*** Opening INFORMATION SHOWN ***

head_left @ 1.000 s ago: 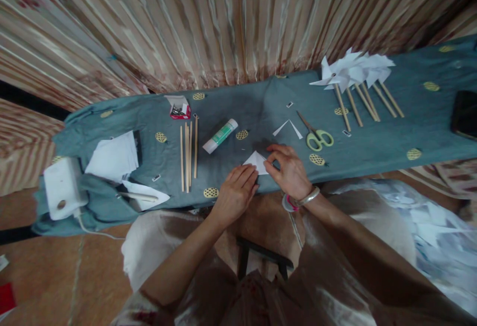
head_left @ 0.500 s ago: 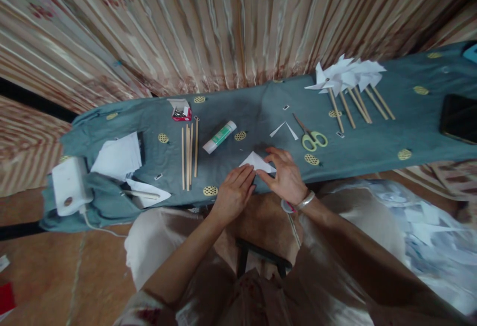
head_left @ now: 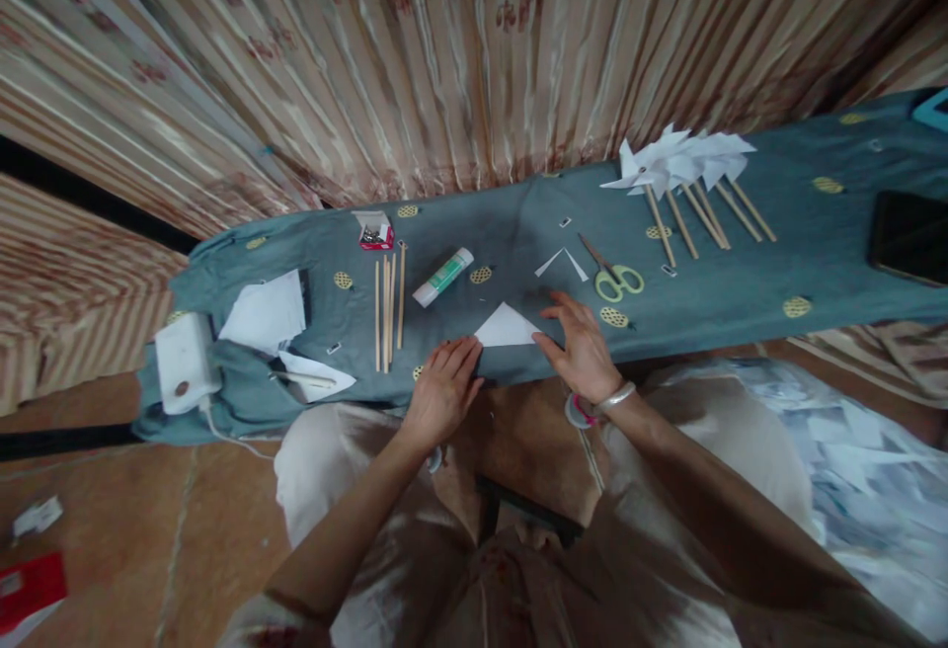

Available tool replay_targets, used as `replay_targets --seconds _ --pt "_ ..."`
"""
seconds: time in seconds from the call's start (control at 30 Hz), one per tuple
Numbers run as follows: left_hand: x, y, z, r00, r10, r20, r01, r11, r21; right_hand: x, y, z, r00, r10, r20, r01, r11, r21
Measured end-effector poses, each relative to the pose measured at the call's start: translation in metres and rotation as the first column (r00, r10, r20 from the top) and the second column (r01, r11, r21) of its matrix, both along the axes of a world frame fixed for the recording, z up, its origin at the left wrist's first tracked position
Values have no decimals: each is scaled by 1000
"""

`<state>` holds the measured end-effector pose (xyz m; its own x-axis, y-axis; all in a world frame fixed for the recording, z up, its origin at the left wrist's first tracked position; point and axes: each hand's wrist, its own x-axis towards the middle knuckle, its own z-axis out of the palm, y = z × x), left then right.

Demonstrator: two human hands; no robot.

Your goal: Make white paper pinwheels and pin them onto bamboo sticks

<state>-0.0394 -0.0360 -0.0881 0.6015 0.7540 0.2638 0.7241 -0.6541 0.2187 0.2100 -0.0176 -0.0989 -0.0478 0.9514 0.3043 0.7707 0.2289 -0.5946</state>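
Observation:
A white paper folded into a triangle (head_left: 507,326) lies flat near the table's front edge. My left hand (head_left: 445,383) rests palm down, its fingertips at the paper's left corner, fingers stretched out. At the right corner, the thumb of my right hand (head_left: 580,347) touches the paper while the other fingers are spread above the cloth. Behind the paper lie a glue stick (head_left: 442,278), two thin paper strips (head_left: 549,262) and green-handled scissors (head_left: 618,281).
Wooden sticks (head_left: 388,317) and a small red box of metal pins (head_left: 375,231) lie left. Farther left are a paper stack (head_left: 265,312), a pen on paper (head_left: 315,377) and a white corded device (head_left: 185,364). Paper pinwheels (head_left: 677,162) and a phone (head_left: 909,238) are right.
My left hand has slid left off the paper's middle to its left corner. My right hand has moved slightly right, so more of the triangle shows. The view has shifted a little.

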Motion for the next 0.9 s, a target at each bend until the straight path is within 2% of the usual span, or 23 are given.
replay_targets --seconds 0.23,0.5,0.63,0.9 --pt "-12 -7 5 998 57 -41 -56 998 14 9 -3 -4 999 46 -16 -45 999 11" --pt "-13 -11 -9 993 91 80 -95 995 42 9 -3 4 996 54 -73 -53 998 21" --pt "-12 -12 -11 987 128 100 -131 991 20 5 -1 6 995 75 -70 -74 997 10" --pt "-8 -12 -8 981 158 115 -159 987 4 -1 8 6 994 105 -37 -108 991 -81"
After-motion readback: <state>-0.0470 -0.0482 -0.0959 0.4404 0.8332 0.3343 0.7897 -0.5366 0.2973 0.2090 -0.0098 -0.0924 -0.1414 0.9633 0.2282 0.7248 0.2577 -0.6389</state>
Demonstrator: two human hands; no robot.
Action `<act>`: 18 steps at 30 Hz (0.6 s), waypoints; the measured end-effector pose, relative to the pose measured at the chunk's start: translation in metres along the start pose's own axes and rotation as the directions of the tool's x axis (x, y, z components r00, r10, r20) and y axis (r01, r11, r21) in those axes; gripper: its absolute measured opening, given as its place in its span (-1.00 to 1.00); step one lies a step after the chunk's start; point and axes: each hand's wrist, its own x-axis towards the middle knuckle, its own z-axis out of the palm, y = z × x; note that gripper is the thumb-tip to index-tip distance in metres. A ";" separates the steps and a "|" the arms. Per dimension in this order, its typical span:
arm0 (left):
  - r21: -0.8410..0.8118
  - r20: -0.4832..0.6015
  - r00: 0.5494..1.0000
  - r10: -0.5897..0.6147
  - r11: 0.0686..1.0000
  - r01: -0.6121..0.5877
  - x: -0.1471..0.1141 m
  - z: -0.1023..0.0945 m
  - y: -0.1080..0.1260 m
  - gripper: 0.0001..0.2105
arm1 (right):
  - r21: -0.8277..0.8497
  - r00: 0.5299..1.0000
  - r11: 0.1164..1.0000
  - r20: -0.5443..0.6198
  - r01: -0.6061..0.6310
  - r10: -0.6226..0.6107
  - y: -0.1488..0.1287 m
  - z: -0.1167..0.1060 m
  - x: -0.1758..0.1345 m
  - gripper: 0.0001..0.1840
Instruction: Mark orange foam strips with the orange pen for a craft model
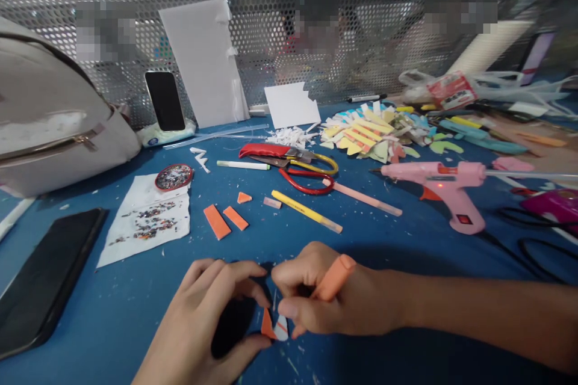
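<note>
- The left hand [203, 319], at 7 o'clock in the head view, is curled with fingers bent down onto a flat black oval piece [231, 328] lying on the blue surface [383, 252]; thumb and fingers pin the piece from both sides.
- The right hand [316, 298], just right of centre at 6 o'clock, is closed around an orange cylindrical tool [335, 277] that slants up over the knuckles; whether it is a cutter or a pen I cannot tell.
- Between the two hands, touching the black piece's right edge, sits a small orange and white wedge of foam [273, 326], against the right fingertips.
- Two orange rectangular foam strips [224, 220] lie at 11 o'clock from the hands, well apart.
- A yellow pencil [307, 212] lies at 12 o'clock, with red-handled scissors [307, 177] beyond it.
- A pink hot-glue gun [445, 189] rests at 2 o'clock.
- A black phone [43, 280] lies flat at 9 o'clock.
</note>
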 end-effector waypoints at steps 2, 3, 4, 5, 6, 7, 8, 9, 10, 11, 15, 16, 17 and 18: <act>0.004 0.001 1.000 0.002 1.000 -0.002 0.000 0.000 0.000 -0.51 | 0.011 1.000 1.000 -0.012 -0.016 0.016 0.000 0.000 0.000 -0.65; 0.004 0.002 1.000 0.001 1.000 -0.001 0.000 0.000 0.000 -0.51 | 0.014 1.000 1.000 -0.007 -0.018 0.018 0.000 -0.001 0.000 -0.64; 0.001 0.004 1.000 -0.001 1.000 0.001 0.000 0.000 0.000 -0.50 | 0.017 1.000 1.000 0.005 -0.014 0.014 0.000 -0.001 0.000 -0.61; -0.003 0.005 1.000 -0.002 1.000 0.002 0.000 0.001 0.000 -0.49 | 0.023 1.000 1.000 0.016 -0.009 0.009 0.000 -0.001 0.000 -0.59; -0.003 0.004 1.000 -0.003 1.000 0.003 0.000 0.001 0.000 -0.49 | 0.029 1.000 1.000 0.015 -0.011 0.010 0.001 -0.001 0.000 -0.58; 0.000 0.000 1.000 -0.001 1.000 0.001 -0.001 0.001 -0.001 -0.49 | 0.034 1.000 0.999 0.009 -0.015 0.015 0.001 -0.001 0.000 -0.58; 0.005 -0.005 1.000 0.000 1.000 0.000 -0.001 0.002 -0.001 -0.49 | 0.033 1.000 0.999 0.002 -0.021 0.021 0.001 -0.001 0.000 -0.59; 0.007 -0.009 1.000 0.003 1.000 -0.003 -0.001 0.002 -0.001 -0.49 | 0.033 1.000 0.999 0.004 -0.021 0.021 0.002 -0.001 0.000 -0.59; 0.005 -0.012 1.000 0.004 1.000 -0.004 -0.001 0.002 -0.002 -0.50 | 0.038 1.000 0.999 0.014 -0.018 0.017 0.002 -0.001 0.000 -0.57; -0.001 -0.012 1.000 0.003 1.000 -0.003 -0.001 0.003 -0.002 -0.51 | 0.052 1.000 0.999 0.029 -0.015 0.013 0.003 -0.001 0.000 -0.54; -0.035 -0.002 1.000 -0.003 0.999 0.003 -0.001 0.003 -0.002 -0.56 | 0.044 0.999 0.998 0.019 -0.035 0.035 0.003 -0.001 0.001 -0.55; -0.040 -0.002 1.000 -0.004 0.999 0.004 -0.001 0.003 -0.002 -0.56 | 0.029 0.999 0.999 0.023 -0.033 0.032 0.003 -0.001 0.001 -0.55; -0.043 -0.004 1.000 -0.005 0.999 0.005 -0.001 0.003 -0.001 -0.56 | 0.022 0.999 0.999 0.034 -0.027 0.027 0.003 -0.001 0.001 -0.54; -0.043 -0.007 1.000 -0.005 0.999 0.005 0.000 0.002 -0.001 -0.56 | 0.028 0.999 0.999 0.042 -0.024 0.023 0.003 -0.001 0.001 -0.54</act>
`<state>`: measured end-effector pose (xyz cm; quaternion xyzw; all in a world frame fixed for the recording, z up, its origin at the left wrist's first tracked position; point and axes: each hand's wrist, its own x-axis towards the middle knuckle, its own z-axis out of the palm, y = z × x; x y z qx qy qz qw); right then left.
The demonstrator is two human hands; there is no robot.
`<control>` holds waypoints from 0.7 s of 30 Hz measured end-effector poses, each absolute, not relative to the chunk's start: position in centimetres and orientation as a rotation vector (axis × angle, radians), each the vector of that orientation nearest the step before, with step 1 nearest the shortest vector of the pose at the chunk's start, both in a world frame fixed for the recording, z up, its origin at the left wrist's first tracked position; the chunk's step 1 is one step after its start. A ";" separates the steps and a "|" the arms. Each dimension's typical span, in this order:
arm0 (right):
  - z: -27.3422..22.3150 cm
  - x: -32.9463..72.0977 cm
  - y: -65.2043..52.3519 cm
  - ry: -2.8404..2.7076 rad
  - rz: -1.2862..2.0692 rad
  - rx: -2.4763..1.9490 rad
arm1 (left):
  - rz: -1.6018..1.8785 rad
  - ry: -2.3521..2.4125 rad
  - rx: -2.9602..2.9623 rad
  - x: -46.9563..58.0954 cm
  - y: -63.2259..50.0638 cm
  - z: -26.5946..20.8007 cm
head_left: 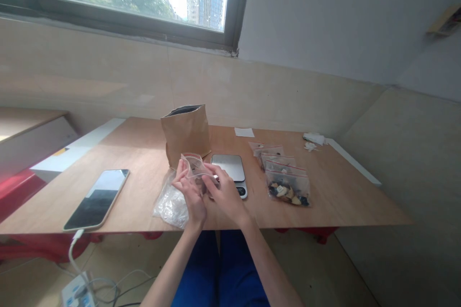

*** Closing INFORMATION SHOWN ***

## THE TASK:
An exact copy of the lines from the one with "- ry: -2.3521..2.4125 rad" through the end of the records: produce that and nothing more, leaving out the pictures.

## OUTPUT OF THE TASK:
  - ry: -2.3521..2.4125 rad
  - rx: -2.9602..2.9623 rad
  - x: -46.9563..58.0954 cm
  - y: -63.2259..50.0638 cm
  - z: -26.5946..20.8007 cm
head_left: 

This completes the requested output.